• _DATA SECTION_
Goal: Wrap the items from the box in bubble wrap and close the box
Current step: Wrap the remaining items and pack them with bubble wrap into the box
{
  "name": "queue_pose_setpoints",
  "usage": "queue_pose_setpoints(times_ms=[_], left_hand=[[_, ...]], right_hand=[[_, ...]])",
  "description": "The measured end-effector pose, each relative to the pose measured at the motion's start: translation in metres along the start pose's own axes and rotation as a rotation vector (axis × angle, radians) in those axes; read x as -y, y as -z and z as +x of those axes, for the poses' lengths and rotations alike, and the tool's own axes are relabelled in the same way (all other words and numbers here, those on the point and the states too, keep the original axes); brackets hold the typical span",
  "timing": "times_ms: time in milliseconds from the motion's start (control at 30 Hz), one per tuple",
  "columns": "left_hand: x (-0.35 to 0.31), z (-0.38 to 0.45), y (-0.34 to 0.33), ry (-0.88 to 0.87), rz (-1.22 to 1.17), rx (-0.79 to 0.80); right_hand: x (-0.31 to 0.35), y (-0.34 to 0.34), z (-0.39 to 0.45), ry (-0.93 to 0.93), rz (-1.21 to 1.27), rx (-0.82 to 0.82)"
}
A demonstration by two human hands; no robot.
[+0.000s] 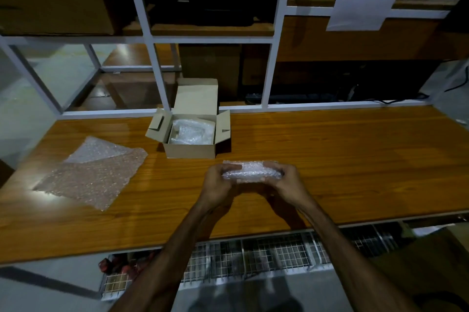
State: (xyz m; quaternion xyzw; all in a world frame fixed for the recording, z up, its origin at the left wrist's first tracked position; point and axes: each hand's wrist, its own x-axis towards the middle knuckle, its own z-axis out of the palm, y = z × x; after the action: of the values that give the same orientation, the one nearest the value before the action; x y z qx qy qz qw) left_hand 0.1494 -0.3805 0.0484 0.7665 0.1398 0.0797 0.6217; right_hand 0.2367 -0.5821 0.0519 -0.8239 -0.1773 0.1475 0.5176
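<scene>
Just in front of the open box (190, 134), I am holding a bubble-wrapped item (252, 171) above the counter (330, 159), left hand (219, 179) and right hand (281, 179) curling their fingers round its ends, probably keeping the wrap from unrolling.

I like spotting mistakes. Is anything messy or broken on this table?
Nothing looks broken or spilled. The box sits open, loose bubble wrap lies flat on the table, and both hands hold a wrapped bundle.
</scene>
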Motion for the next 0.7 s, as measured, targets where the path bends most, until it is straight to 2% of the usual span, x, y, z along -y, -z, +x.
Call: queue_pose_setpoints(times_ms=[167, 267, 400, 500, 567, 700], left_hand=[[0.002, -0.005, 0.031, -0.114, 0.099, -0.076], [0.003, -0.010, 0.051, -0.149, 0.114, -0.108], [0.012, -0.013, 0.080, -0.077, -0.036, -0.163], [0.015, -0.010, 0.104, -0.060, -0.100, -0.115], [0.014, -0.008, 0.119, -0.060, -0.124, -0.135], [0.027, 0.003, 0.153, -0.111, -0.023, -0.196]], right_hand=[[0.018, -0.015, 0.006, 0.058, 0.012, 0.041], [0.030, -0.026, 0.017, 0.046, -0.125, 0.074], [0.052, -0.039, 0.030, 0.026, -0.035, 0.163], [0.071, -0.051, 0.037, -0.006, 0.075, 0.261], [0.081, -0.061, 0.047, 0.003, 0.043, 0.286], [0.094, -0.085, 0.074, 0.056, -0.075, 0.262]])
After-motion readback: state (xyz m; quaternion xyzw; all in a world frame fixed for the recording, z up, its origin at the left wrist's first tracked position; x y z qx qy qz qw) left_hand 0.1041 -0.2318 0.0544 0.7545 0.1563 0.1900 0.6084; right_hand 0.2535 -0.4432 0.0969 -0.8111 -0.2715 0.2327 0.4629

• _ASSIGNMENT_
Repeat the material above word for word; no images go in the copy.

• _TASK SOLUTION_
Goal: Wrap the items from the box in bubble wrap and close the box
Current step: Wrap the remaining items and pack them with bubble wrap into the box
{
  "name": "queue_pose_setpoints",
  "usage": "queue_pose_setpoints(times_ms=[_], left_hand=[[_, ...]], right_hand=[[_, ...]])",
  "description": "The measured end-effector pose, each relative to the pose measured at the motion's start: translation in metres along the start pose's own axes and rotation as a rotation vector (axis × angle, radians) in those axes; read x as -y, y as -z and z as +x of those axes, for the poses' lengths and rotations alike, and the tool's own axes are relabelled in the same way (all other words and numbers here, those on the point and the states too, keep the original axes); brackets hold the typical span",
  "timing": "times_ms: time in milliseconds from the motion's start (control at 30 Hz), one per tuple",
  "columns": "left_hand: x (-0.35 to 0.31), z (-0.38 to 0.45), y (-0.34 to 0.33), ry (-0.88 to 0.87), rz (-1.22 to 1.17), rx (-0.79 to 0.80); right_hand: x (-0.31 to 0.35), y (-0.34 to 0.34), z (-0.39 to 0.45), ry (-0.93 to 0.93), rz (-1.21 to 1.27), rx (-0.82 to 0.82)"
}
A demonstration by two human hands; no robot.
[+0.000s] 
State: (xyz m; quaternion xyzw; all in a world frame fixed for the recording, z up, its origin at the left wrist's first tracked position; point and axes: each hand's wrist, its own x-axis towards the middle knuckle, its own z-axis out of the palm, y = z × x; after the action: of the values that give the same orientation, the one nearest the value before the action; x y z qx qy qz qw) left_hand 0.1494 -0.3805 0.0484 0.7665 0.1398 0.0797 0.6217; right_hand 0.2367 -0.5821 0.0519 -0.8239 -0.1773 0.1475 0.5176
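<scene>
Just in front of the open box (190, 134), I am holding a bubble-wrapped item (252, 171) above the counter (330, 159), left hand (219, 179) and right hand (281, 179) curling their fingers round its ends, probably keeping the wrap from unrolling.

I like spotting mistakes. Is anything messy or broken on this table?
Nothing looks broken or spilled. The box sits open, loose bubble wrap lies flat on the table, and both hands hold a wrapped bundle.
</scene>
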Motion for the next 0.7 s, as measured, targets where the path bends most, until it is straight to 2% of the usual span, x, y, z along -y, -z, +x.
Call: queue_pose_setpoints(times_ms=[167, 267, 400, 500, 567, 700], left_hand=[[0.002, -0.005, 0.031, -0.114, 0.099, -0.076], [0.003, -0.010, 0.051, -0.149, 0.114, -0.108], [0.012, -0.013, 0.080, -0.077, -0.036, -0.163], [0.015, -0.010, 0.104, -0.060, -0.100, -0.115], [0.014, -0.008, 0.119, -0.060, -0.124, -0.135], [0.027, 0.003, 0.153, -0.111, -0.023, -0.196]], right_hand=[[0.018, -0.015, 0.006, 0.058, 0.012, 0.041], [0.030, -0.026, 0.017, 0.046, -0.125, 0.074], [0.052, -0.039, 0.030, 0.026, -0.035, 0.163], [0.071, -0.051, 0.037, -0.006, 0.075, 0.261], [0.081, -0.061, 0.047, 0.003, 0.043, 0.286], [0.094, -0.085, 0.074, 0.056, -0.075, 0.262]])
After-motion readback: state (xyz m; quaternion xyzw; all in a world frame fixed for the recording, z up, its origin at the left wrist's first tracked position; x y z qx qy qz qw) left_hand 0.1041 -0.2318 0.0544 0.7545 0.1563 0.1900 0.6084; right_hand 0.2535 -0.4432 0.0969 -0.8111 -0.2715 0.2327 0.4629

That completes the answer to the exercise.